Hey everyone, I have some questions regarding `for...
# ask-metaflow
i
Hey everyone, I have some questions regarding
foreach
and the merging process. Here’s how the flow roughly looks
Copy code
@step
    def start(self):
        """This is the first step"""
        # set environment variable for reading config
        self.var_to_keep = "x"

        self.next(self.prepare_parquets)

    @step
    def prepare_parquets(self):
        self.parquet_files = ["parquet_1", "parquet_2"]

        self.next(self.process_parquets, foreach="parquet_files")

    @catch(var="process_jobs_failed")
    @step
    def process_parquets(self):
        self.batches = read(self.input) # assume we want to extract every row and do something with it, in groups of 10 or something
        self.next(self.prepare_batches)

    @step
    def prepare_batches(self):
        self.next(self.zip_and_archive, foreach="batches")

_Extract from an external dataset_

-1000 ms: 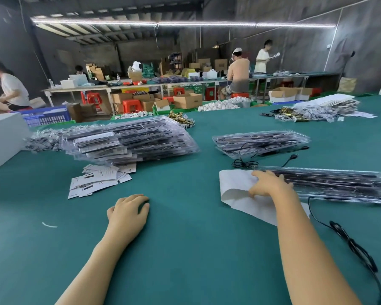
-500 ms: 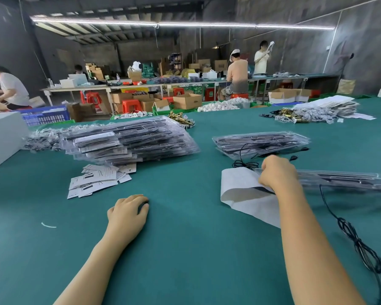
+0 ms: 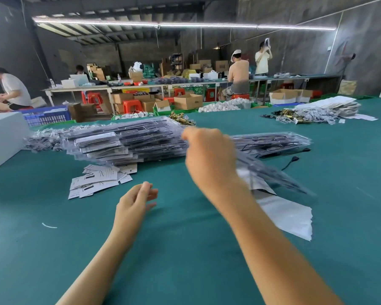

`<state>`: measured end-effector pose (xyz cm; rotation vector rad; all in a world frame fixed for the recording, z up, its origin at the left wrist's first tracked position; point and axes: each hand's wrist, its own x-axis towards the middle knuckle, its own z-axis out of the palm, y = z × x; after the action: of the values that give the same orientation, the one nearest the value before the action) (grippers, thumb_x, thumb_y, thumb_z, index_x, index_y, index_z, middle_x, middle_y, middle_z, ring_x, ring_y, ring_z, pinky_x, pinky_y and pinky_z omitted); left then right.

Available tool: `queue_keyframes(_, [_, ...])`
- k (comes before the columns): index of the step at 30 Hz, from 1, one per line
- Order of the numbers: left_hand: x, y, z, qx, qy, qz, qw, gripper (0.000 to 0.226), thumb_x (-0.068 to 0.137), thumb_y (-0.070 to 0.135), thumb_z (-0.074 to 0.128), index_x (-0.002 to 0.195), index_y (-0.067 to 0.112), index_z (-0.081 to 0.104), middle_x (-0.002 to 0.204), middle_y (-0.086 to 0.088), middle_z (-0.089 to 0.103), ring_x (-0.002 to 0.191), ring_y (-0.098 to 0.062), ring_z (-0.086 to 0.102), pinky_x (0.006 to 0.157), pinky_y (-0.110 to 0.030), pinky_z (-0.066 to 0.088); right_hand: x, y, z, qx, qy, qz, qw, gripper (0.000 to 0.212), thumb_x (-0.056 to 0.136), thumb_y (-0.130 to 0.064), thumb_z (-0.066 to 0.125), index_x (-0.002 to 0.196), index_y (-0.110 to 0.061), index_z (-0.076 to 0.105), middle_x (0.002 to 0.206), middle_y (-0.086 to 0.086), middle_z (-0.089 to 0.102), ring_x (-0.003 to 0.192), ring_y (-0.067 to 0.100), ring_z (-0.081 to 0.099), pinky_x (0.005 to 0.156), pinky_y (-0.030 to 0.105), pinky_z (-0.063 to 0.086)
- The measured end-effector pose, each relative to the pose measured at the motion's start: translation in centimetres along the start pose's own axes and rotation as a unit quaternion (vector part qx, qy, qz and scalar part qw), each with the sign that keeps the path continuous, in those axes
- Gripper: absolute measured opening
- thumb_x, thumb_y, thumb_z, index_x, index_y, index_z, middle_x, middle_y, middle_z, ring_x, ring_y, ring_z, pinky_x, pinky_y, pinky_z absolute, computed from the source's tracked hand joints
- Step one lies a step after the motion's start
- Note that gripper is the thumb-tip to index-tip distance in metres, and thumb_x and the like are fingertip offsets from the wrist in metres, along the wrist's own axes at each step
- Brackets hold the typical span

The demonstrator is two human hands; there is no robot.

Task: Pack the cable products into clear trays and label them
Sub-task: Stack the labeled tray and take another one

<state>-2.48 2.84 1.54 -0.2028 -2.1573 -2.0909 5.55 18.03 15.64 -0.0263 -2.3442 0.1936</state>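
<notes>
My right grip (image 3: pixel 209 159) holds a blurred clear tray (image 3: pixel 273 172) tilted above the table (image 3: pixel 185 249). My left grip (image 3: pixel 134 205) hovers, fingers loosely curled, holding nothing.

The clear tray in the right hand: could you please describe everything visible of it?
The clear tray is a long, flat pack of see-through plastic with dark cable parts inside, blurred by motion. The right hand grips its near end and holds it in the air, slanting down to the right above the white sheet on the green table.
</notes>
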Motion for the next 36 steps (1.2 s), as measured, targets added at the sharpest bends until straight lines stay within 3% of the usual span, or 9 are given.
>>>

    @catch(var="zip_and_archive_failed")
    @step
    def zip_and_archive(self):
        self.zip_key = archive(self.input) # assume we are zipping up the files together
        self.next(self.aggregate_zip_results)

    @retry(times=3)
    @step
    def aggregate_zip_results(self, inputs):
        self.merge_artifacts(
            inputs, include=["var_to_keep"]
        )

        # try to merge failed parquet files from previous run, doesn't always exist
        try:
            self.merge_artifacts(inputs, include=["process_jobs_failed"])
        except MetaflowNotFound:
            pass
        
        # collect results.
        self.batch_success = []
        self.batch_failed = []

        for i in inputs:
            if i.input is None:
                # skip if none.
                continue
            elif hasattr(i, "zip_and_archive_failed") and i.zip_and_archive_failed:
                # log the failed process, to retry in the future
                self.batch_failed.append(i.input)
            else:
                self.batch_success.append(i.zip_key)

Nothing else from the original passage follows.